Exception Groups and TaskGroups#
Python 3.11 also introduces Exception Groups (PEP 654), a new mechanism for raising and handling multiple exceptions simultaneously. This is directly motivated by the async programming model — when you’re running concurrent tasks, multiple failures can occur simultaneously, and the current exception model can only represent one at a time.
The new except* syntax allows handling specific exception types from a group while letting others propagate:
try:
async with asyncio.TaskGroup() as tg:
tg.create_task(operation_a())
tg.create_task(operation_b())
except* ValueError as eg:
handle_value_errors(eg.exceptions)
except* OSError as eg:
handle_os_errors(eg.exceptions)TaskGroup itself is a new asyncio primitive that replaces the somewhat clunky gather() pattern. It provides structured concurrency — all tasks in the group are properly awaited, and if one fails, the others are cancelled. This is a pattern that Trio popularized, and it’s great to see it making its way into the standard library.
The Broader Implications#
What excites me most about the Faster CPython project isn’t the 3.11 numbers — it’s the trajectory. The team has published a roadmap targeting a 5x speedup over several releases. 3.11 is the first step, and if they maintain this pace, Python’s performance story changes fundamentally.

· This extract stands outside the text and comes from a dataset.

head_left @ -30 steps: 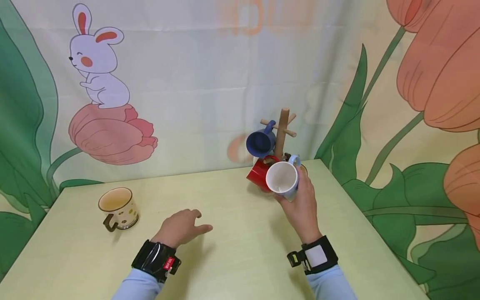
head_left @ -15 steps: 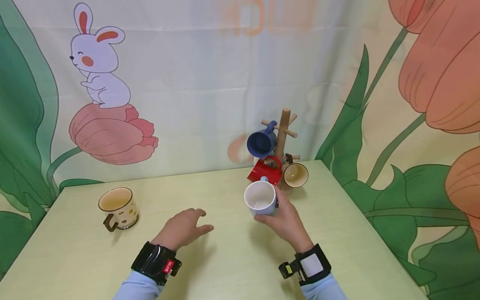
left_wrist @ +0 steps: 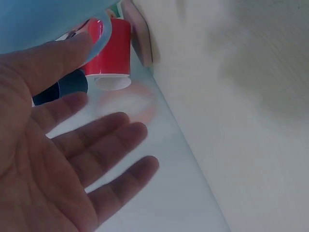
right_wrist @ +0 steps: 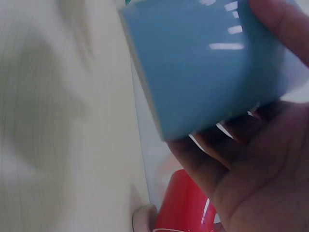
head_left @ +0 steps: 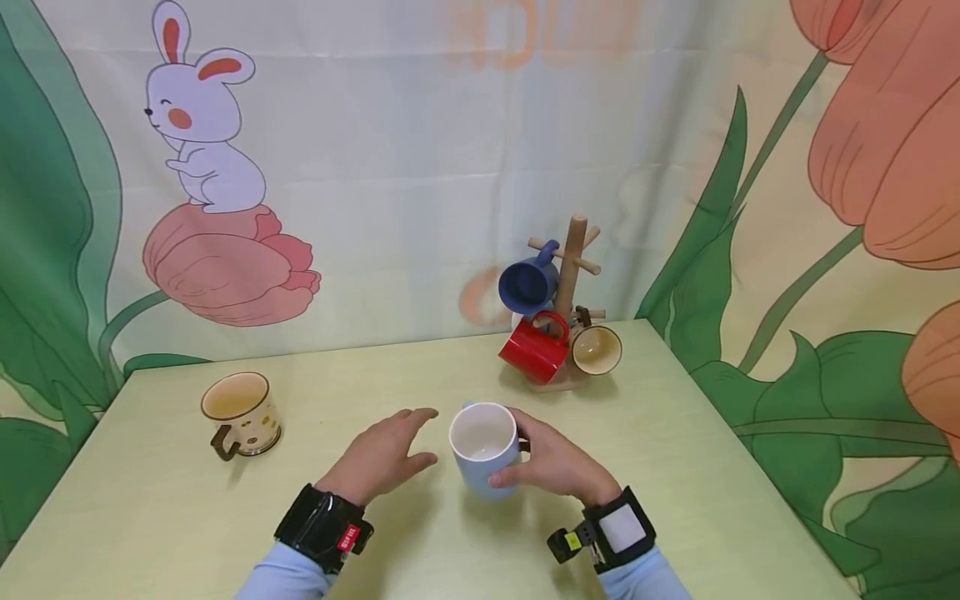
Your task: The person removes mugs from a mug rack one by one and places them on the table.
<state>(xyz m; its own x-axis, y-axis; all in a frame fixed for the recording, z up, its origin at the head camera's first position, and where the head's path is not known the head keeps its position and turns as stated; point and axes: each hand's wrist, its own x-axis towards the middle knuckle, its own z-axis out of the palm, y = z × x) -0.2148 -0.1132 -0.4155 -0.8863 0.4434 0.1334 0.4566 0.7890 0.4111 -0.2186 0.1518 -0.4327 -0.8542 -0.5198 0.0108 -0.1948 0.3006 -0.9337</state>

There’s also a compounding effect. As CPython gets faster, the threshold at which you’d reach for C extensions or an alternative language rises. Code that currently needs Cython for acceptable performance might run fine on pure Python in a few releases. This simplifies deployment, reduces maintenance burden, and makes the ecosystem more accessible.
My Take#
I’ve been writing Python since the 2.x days, and the language has never felt more vital. The combination of performance improvements, better error messages, and structured concurrency support shows a project that’s listening to its users and investing in the areas that matter.

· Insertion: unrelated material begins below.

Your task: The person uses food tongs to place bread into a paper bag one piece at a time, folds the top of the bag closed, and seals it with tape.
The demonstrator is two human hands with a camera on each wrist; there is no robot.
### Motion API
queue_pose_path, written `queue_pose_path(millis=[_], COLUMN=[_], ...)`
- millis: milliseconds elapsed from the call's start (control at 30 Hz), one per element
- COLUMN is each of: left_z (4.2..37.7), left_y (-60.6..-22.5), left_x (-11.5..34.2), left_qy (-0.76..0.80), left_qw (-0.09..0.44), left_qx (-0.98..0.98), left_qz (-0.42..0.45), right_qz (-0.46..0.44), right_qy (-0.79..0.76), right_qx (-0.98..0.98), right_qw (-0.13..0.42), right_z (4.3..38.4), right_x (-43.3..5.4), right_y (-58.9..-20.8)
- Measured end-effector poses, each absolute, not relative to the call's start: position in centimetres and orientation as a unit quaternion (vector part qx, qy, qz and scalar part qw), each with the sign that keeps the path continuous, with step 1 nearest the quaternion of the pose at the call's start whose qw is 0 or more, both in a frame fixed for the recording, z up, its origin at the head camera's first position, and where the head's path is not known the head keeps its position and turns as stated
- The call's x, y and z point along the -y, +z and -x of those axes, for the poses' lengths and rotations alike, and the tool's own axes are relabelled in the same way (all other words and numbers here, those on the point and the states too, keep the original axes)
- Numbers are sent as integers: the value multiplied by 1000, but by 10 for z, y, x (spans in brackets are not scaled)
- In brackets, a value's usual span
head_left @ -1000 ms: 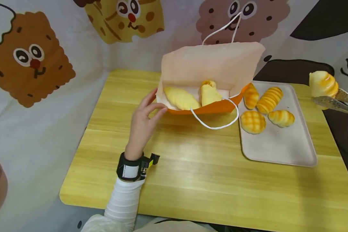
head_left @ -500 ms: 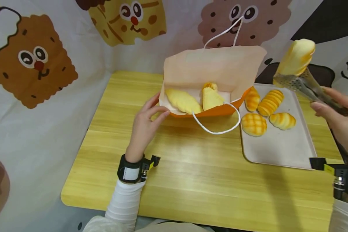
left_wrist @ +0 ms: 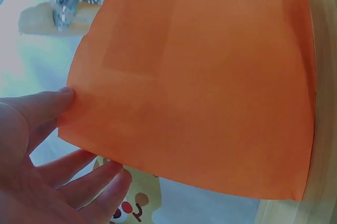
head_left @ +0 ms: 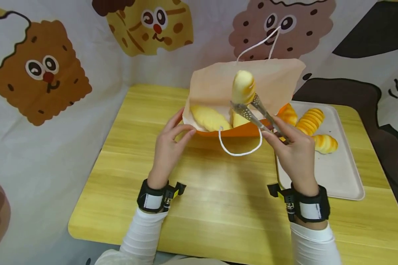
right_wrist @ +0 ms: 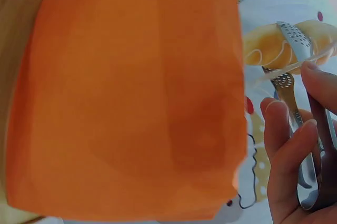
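Observation:
An orange paper bag [head_left: 215, 82] with white cord handles stands upright on the table, its mouth wide. My left hand [head_left: 167, 152] pinches the bag's left rim, thumb on the outer face in the left wrist view. Two pale breads lie inside; the left one [head_left: 209, 117] shows well, the other is partly covered. My right hand [head_left: 295, 151] grips metal tongs [head_left: 247, 113] with perforated tips. Between those tips a long golden bread roll [head_left: 243, 88] is held above the bag's mouth. One cord handle [right_wrist: 284, 69] crosses near the tongs in the right wrist view.
A beige tray [head_left: 341, 180] to the right of the bag carries several breads, among them a ridged loaf [head_left: 311, 120] and a small twisted roll [head_left: 325, 143]. My right hand hides part of it. A cartoon-printed cloth [head_left: 112, 73] hangs behind the wooden table [head_left: 199, 206].
My right hand has come into view from the right, carrying the bread roll in the tongs leftward from beyond the tray to above the bag. My left hand stays on the bag's rim.

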State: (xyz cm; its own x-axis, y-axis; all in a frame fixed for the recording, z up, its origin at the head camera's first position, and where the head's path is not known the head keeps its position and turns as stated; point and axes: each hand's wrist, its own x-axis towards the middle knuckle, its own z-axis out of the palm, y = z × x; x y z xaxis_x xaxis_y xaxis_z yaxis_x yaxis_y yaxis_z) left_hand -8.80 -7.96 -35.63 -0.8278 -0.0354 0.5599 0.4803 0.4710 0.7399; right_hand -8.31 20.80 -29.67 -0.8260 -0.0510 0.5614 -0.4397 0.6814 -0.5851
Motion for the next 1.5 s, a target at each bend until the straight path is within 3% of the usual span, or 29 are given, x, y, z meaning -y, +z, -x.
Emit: queue_pose_path(millis=[533, 1500], left_z=[85, 88], left_y=[-357, -353], left_x=[71, 68], left_qy=[-509, -518], left_qw=[268, 251], left_qx=[808, 809], left_qz=[132, 116], right_qz=[-138, -156], right_qy=[359, 363], right_qx=[883, 893], right_qw=[267, 216], right_z=[78, 85], right_x=[-197, -191], right_y=[-316, -317])
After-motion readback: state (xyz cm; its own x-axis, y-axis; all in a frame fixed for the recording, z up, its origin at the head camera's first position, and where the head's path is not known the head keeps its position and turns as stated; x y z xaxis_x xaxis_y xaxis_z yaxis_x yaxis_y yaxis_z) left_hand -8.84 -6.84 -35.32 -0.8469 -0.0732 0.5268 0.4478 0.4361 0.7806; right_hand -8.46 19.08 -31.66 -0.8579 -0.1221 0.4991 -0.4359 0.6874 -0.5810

Will Python 3.11 make Python competitive with Go or Rust for performance-sensitive workloads? No, and it shouldn’t try to be. But a 25% average speedup means real cost savings on cloud compute, faster test suites, quicker data processing pipelines, and a better experience for developers who choose Python for its productivity advantages.
If you’re running Python in production, start testing against the 3.11 beta. The compatibility story looks good — the specializing interpreter is an implementation detail that shouldn’t affect correctly-written code. October’s release is going to be worth the upgrade.